Causal stream merge stage #342

Open krasserm opened 7 years ago

krasserm commented 7 years ago

Provide an Akka Stream stage that can merge n input streams (produced by DurableEventSources) by preserving causality i.e. the merged stream should still be a valid linear extension of the potential causality relation of DurableEvents. Merging can be done with linear complexity by scanning the input streams only once.

Causal stream merge is relevant when merging events from two or more sources that causally depend on each other. For example, if events from log A have been processed into log B, B causally depends on A. A plain merge of A and B would ignore this causal relationship and produce a stream in which effects may appear before their causes. Causal stream merge preserves causality and guarantees that effects only appear after their causes in the merged stream.

A use case is processing a stream, merged from A and B, with a single stateful DurableEventProcessor that writes processed events to target log C. Without doing a causal stream merge, the stream processing setup would be equivalent to two parallel processing pipelines, one from A to C and the other B to C each having its own processor instance. This however breaks state computation as state cannot be shared between processor instances.

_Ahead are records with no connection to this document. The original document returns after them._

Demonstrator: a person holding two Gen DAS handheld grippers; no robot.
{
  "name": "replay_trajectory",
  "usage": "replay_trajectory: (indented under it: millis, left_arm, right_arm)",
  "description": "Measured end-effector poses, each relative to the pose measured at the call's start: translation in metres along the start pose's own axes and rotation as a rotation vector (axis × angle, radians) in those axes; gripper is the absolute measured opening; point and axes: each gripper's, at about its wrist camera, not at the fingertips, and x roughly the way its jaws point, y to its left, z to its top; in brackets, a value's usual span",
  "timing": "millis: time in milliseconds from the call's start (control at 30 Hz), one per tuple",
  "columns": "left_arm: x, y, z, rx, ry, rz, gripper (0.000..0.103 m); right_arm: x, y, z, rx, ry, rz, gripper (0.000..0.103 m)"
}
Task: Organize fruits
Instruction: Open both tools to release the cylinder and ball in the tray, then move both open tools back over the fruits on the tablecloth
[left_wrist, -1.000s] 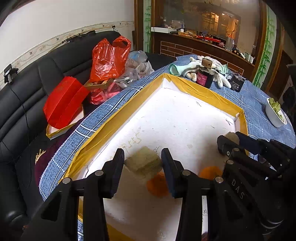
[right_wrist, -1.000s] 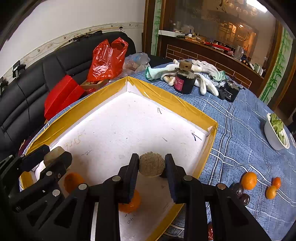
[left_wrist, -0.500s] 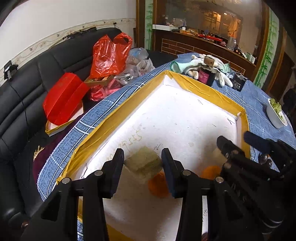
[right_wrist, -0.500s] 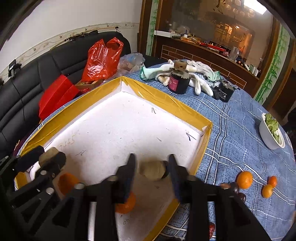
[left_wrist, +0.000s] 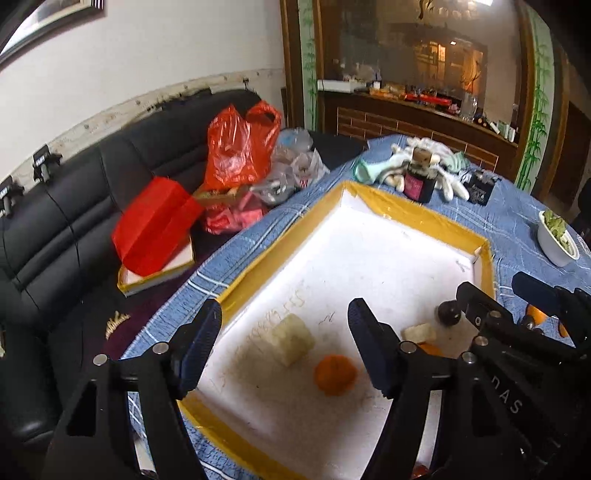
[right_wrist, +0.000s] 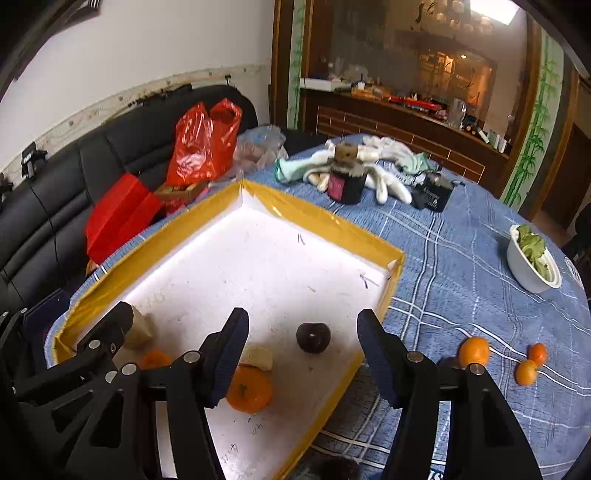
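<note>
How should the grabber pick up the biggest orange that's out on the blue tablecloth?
Best guess: the right gripper, which is open, should come down from above on the big orange and pinch its round middle. It's a plain ball on the flat tablecloth, so any sides work. Two smaller oranges lie apart to its right, so there is room for the fingers.

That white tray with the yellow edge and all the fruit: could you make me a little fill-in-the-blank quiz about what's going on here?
1. Both grippers, the left gripper and the right gripper, have their jaws ____.
2. The dark plum lies ____ the tray.
3. Three oranges wait on the ____ tablecloth.
4. The white bowl holds something ____ in colour.

Missing words: open; inside; blue; green
</note>
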Motion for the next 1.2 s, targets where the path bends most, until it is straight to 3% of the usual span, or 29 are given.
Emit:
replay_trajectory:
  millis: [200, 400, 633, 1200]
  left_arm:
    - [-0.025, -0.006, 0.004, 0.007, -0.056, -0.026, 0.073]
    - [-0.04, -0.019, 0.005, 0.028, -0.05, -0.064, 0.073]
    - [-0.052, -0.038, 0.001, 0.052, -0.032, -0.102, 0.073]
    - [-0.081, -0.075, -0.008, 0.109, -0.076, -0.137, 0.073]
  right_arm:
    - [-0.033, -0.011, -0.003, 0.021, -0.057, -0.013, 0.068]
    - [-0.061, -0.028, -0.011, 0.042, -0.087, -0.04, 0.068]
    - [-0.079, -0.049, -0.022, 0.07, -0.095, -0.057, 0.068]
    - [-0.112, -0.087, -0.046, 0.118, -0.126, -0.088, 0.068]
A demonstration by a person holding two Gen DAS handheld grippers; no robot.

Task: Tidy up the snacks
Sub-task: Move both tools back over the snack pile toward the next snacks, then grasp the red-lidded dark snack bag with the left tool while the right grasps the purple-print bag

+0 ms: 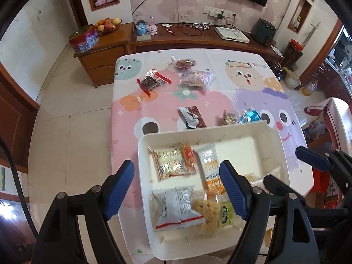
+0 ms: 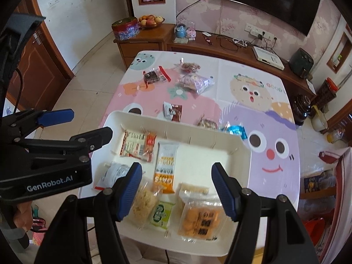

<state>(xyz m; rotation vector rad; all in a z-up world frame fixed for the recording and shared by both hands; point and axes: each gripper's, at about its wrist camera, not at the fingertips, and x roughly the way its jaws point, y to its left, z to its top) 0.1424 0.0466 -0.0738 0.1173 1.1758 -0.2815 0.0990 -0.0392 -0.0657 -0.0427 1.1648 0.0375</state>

An application could still decide to ignore the causal relationship of events from logs A and B by using a plain merge. The generated vector timestamps would just indicate their concurrent processing which is completely fine for some use cases. However, applications that want to do sequential processing of merged streams with a single processor should use causal stream merge, especially if the processor is a stateful processor whose processing logic relies on causal event delivery.

Causal stream merge works for arbitrary processing networks including cyclic ones. The processing network may overlap with replication networks if they are not filtered. Filtered replication connections may break the causal merge algorithm.